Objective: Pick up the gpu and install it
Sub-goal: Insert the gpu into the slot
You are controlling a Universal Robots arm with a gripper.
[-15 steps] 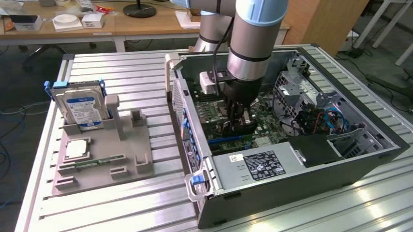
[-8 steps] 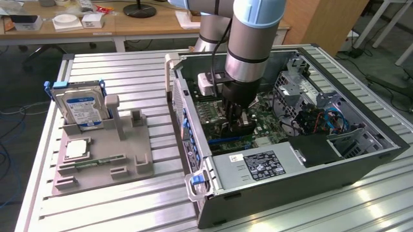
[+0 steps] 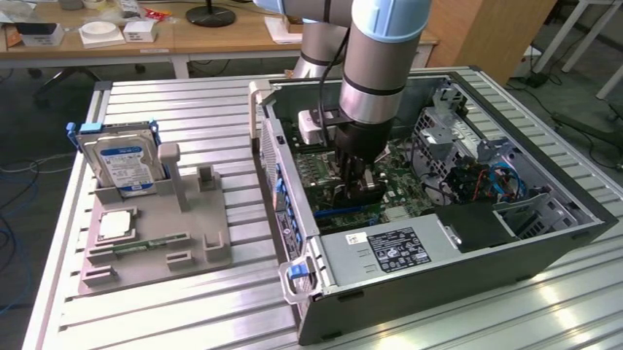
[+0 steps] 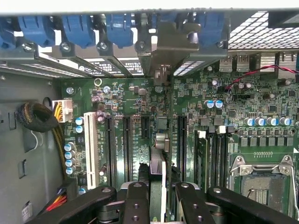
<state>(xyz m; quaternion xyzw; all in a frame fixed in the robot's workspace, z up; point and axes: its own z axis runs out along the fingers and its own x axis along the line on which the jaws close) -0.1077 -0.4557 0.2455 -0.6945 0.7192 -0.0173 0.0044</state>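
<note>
The gripper (image 3: 358, 186) is seen low inside the open pc box (image 3: 545, 240), hung from the big grey arm (image 3: 380, 65). It is clenched on the gpu (image 4: 158, 163). The thin card is held on its edge, w/ one black finger (image 4: 135, 200) pressed on each flat side.

The gpu is found right btw the fingers & stretches out ahead of the gripper. Its silver end piece (image 4: 170, 44) is seen at the far end, up by the pc box's back wall, just beside the blue clips (image 4: 77, 28). The green board (image 4: 140, 102) is spread out under the gripper. The card is held over it, btw two long black slots (image 4: 126, 140). It can't be told if the card's bottom edge is in a slot or just above one.

A white slot (image 4: 91, 142) is seen a bit further off to one side of the gripper. The square metal chip spot (image 4: 264, 179) is seen off to the other side.

Outside the pc box, well apart from the gripper, a grey holder (image 3: 195, 248) is set on the metal table (image 3: 195, 109). A hard drive (image 3: 122, 164) w/ a blue label is stood up in it, & a small green stick (image 3: 151, 244) is laid flat in it.
</note>
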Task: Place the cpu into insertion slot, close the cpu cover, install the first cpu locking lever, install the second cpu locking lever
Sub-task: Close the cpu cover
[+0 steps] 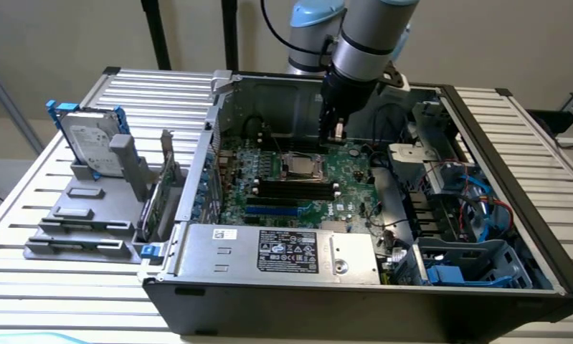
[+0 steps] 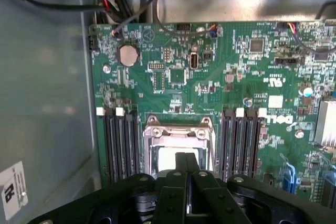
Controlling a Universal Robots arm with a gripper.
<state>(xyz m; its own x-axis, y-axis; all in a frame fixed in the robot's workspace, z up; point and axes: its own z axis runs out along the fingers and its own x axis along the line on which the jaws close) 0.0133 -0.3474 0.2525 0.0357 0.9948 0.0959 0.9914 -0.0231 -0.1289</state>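
Toward the edge of the slatted metal worktop [image 1: 76, 304] at the exterior view's left sits a grey plastic fixture [image 1: 85, 222]. It carries one silvery hard drive [image 1: 90, 143], which stands tilted in a blue-handled bracket. Beside it, filling the middle of the worktop, lies one open black computer case [image 1: 363, 312]. Inside, a green motherboard [image 2: 220, 77] covers the case floor. Along the near wall sits one silvery metal power supply box [image 1: 277, 251] with a label on top. Near the board's middle is the insertion slot [image 1: 300, 166], a square black socket with a thin silvery rim. The cpu [image 2: 165, 158], a small flat pale cream square chip, lies in it. The chip shows through the opening of the cpu cover [image 2: 178, 132], a square silvery metal frame lying over the socket. Two banks of long black memory slots flank the socket, one on each side. One round silver coin battery [image 2: 127, 55] sits further up the board. The black hand [image 1: 338, 132] [image 2: 185, 158] hangs above the socket, clenched with fingers pressed together and grasping nothing. In the case corner at the exterior view's right stand blue plastic drive brackets [image 1: 468, 272].
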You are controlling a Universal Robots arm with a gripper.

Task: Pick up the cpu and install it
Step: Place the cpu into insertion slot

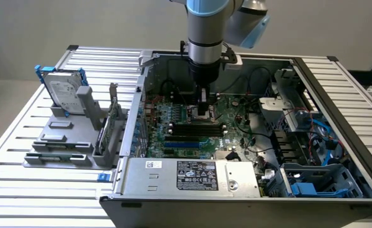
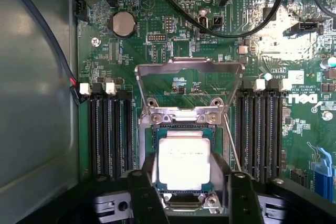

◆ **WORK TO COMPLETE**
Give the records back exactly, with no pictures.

◆ **ANSWER TO THIS EXERCISE**
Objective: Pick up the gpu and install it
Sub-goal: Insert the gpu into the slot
You are controlling a Universal Robots arm with a gripper.
[-15 steps] 
[-8 steps] 
[+0 steps] 
[+0 steps] 
<state>(xyz m; quaternion xyzw; all in a frame fixed in the robot's workspace, z up; point and axes: its own z axis runs out along the fingers and its own x axis along the line on which the jaws close) -0.1077 -0.4557 0.2455 -0.6945 0.7192 -0.0173 0.0044</state>
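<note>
The gripper (image 3: 358, 186) is seen low inside the open pc box (image 3: 545, 240), hung from the big grey arm (image 3: 380, 65). It is clenched on the gpu (image 4: 158, 163). The thin card is held on its edge, w/ one black finger (image 4: 135, 200) pressed on each flat side.

The gpu is found right btw the fingers & stretches out ahead of the gripper. Its silver end piece (image 4: 170, 44) is seen at the far end, up by the pc box's back wall, just beside the blue clips (image 4: 77, 28). The green board (image 4: 140, 102) is spread out under the gripper. The card is held over it, btw two long black slots (image 4: 126, 140). It can't be told if the card's bottom edge is in a slot or just above one.

A white slot (image 4: 91, 142) is seen a bit further off to one side of the gripper. The square metal chip spot (image 4: 264, 179) is seen off to the other side.

Outside the pc box, well apart from the gripper, a grey holder (image 3: 195, 248) is set on the metal table (image 3: 195, 109). A hard drive (image 3: 122, 164) w/ a blue label is stood up in it, & a small green stick (image 3: 151, 244) is laid flat in it.
</note>
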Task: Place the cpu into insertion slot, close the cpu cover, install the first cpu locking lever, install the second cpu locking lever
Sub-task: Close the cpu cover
[+0 steps] 
[+0 steps] 
Controlling a Universal Robots arm with a gripper.
<state>(xyz m; its own x-axis, y-axis; all in a frame fixed in the robot's workspace, z up; point and axes: its own z axis runs out along the fingers and its own x axis along the line on which the jaws close) 0.0133 -0.3474 0.2525 0.0357 0.9948 0.0959 0.9914 -0.0231 -0.1289</state>
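Toward the edge of the slatted metal worktop [image 1: 76, 304] at the exterior view's left sits a grey plastic fixture [image 1: 85, 222]. It carries one silvery hard drive [image 1: 90, 143], which stands tilted in a blue-handled bracket. Beside it, filling the middle of the worktop, lies one open black computer case [image 1: 363, 312]. Inside, a green motherboard [image 2: 220, 77] covers the case floor. Along the near wall sits one silvery metal power supply box [image 1: 277, 251] with a label on top. Near the board's middle is the insertion slot [image 1: 300, 166], a square black socket with a thin silvery rim. The cpu [image 2: 165, 158], a small flat pale cream square chip, lies in it. The chip shows through the opening of the cpu cover [image 2: 178, 132], a square silvery metal frame lying over the socket. Two banks of long black memory slots flank the socket, one on each side. One round silver coin battery [image 2: 127, 55] sits further up the board. The black hand [image 1: 338, 132] [image 2: 185, 158] hangs above the socket, clenched with fingers pressed together and grasping nothing. In the case corner at the exterior view's right stand blue plastic drive brackets [image 1: 468, 272].
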You are controlling a Universal Robots arm with a gripper.

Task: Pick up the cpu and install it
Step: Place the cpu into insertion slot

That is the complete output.